Unified ingestion pipeline — builder-configured chunk → embed → store orchestration.

spector-ingestion defines the core IngestionPipeline and IngestionTarget interface. It has no dependency on engine, runtime, or memory — downstream modules implement the IngestionTarget interface for their storage backends.


🏗️ Architecture

spector-ingestion (core pipeline + interface)
├── IngestionPipeline       — builder-configured: chunk → embed → store
├── IngestionTarget         — interface for storage backends
├── IngestionResult         — result record for ingestion operations
├── FileDiscoveryService    — file discovery + title extraction
└── StreamingChunker bridge — bounded-memory file processing

Dependencies:
├── spector-config     (configuration)
├── spector-commons    (TextChunker, StreamingChunker)
└── spector-embed-api  (EmbeddingProvider, ParallelEmbeddingPipeline)
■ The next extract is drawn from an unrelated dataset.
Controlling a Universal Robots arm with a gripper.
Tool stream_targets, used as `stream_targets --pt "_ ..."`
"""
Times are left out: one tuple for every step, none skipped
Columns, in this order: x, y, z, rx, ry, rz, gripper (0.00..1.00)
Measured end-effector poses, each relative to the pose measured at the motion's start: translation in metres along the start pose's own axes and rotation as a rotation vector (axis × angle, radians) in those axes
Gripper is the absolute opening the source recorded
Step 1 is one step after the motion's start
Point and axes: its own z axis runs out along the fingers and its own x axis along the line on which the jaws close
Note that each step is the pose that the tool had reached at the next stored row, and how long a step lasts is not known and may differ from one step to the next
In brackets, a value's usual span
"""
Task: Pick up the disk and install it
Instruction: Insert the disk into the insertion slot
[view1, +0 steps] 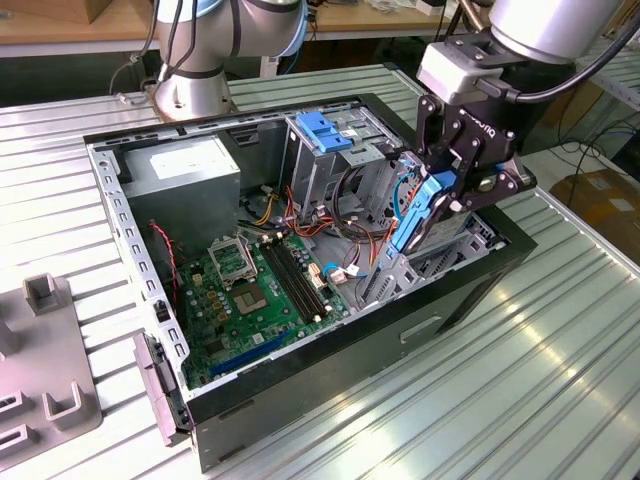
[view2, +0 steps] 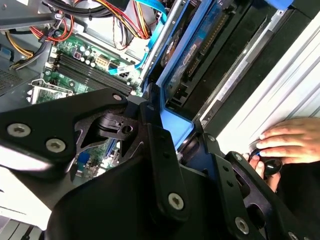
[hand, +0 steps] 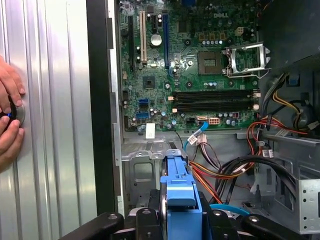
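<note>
Gripping tight: the gripper (view1: 440, 200) is clamped on the disk (view1: 408, 222), held on edge, blue rail showing, dipping into the open computer case (view1: 330, 372) at its wall toward the exterior view's right, beside the motherboard (view1: 250, 290). A person's hand (view2: 290, 142) rests on the worktop (view1: 560, 380) just outside.

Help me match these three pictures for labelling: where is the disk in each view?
Exterior view: the disk hangs on edge in the gripper, over the case end at the exterior view's right.
First wrist view: the disk shows its blue rail, with the cables just beyond.
Second wrist view: the disk is blue-edged and lies alongside the case wall.
Shared landmark: the green motherboard.
</note>
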Motion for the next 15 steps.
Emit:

[!IMPORTANT] This module does NOT depend on spector-engine or spector-memory. Those modules depend on spector-ingestion to implement IngestionTarget.


🚀 Key APIs

Builder Pattern

// Read config from spector.yml
var config = SpectorConfigFactory.ingestionDefaults(props);

var pipeline = IngestionPipeline.builder()
    .target(myTarget)                          // required
    .embeddingProvider(embedder)               // optional (not needed for pre-embedded)
    .chunking(new TextChunker(config.chunkSize(), config.chunkOverlap()))
    .chunkThreshold(config.chunkSize())        // auto-chunk if content > this
    .build();

// Single API — pipeline decides strategy internally
IngestionResult result = pipeline.ingest("doc-1", content);

IngestionTarget Interface

public interface IngestionTarget {
    void ingest(String id, String text, float[] vector);
    default void storeParentMetadata(String parentId, int chunkCount) {}
    default void onBatchComplete() {}
}

Implementations:

Target Module Storage path
EngineIngestionTarget spector-engine VectorStore → VectorIndex → KeywordIndex
CognitiveIngestionTarget spector-memory Quantize → Surprise → Tier route → WAL

File Discovery

var discovery = FileDiscoveryService.fromProperties(props, rootDir);
List<Path> files = discovery.discover();

// Title extraction
String title = FileDiscoveryService.extractTitle(content, "fallback.md");

Ingestion Modes

// Auto-chunked text (pipeline decides based on content length)
IngestionResult result = pipeline.ingest("doc-1", longText);

// Pre-embedded (skip embedding)
IngestionResult result = pipeline.ingest("doc-1", text, precomputedVector);

// Streaming file (bounded memory for large files)
IngestionResult result = pipeline.ingest(Path.of("corpus.txt"), "corpus");

📊 Result Tracking

public record IngestionResult(
    String documentId,
    int chunksStored,
    List<String> failures,
    long durationMs
) {
    boolean isFullSuccess();  // true if no failures
}

🔗 How It Fits

All entry points (CLI, MCP, Server) route through SpectorRuntime:

CLI/MCP/Server → SpectorRuntime.ingestion() → IngestionHandler → IngestionPipeline
                                                                  ┌─────┴─────┐
                                                                  ▼           ▼
                                                       EngineIngestionTarget  CognitiveIngestionTarget
                                                       (SEARCH mode)          (MEMORY mode)

SpectorRuntime.ingestion() builds the pipeline with the right target based on the active mode and reads chunking config from spector.yml.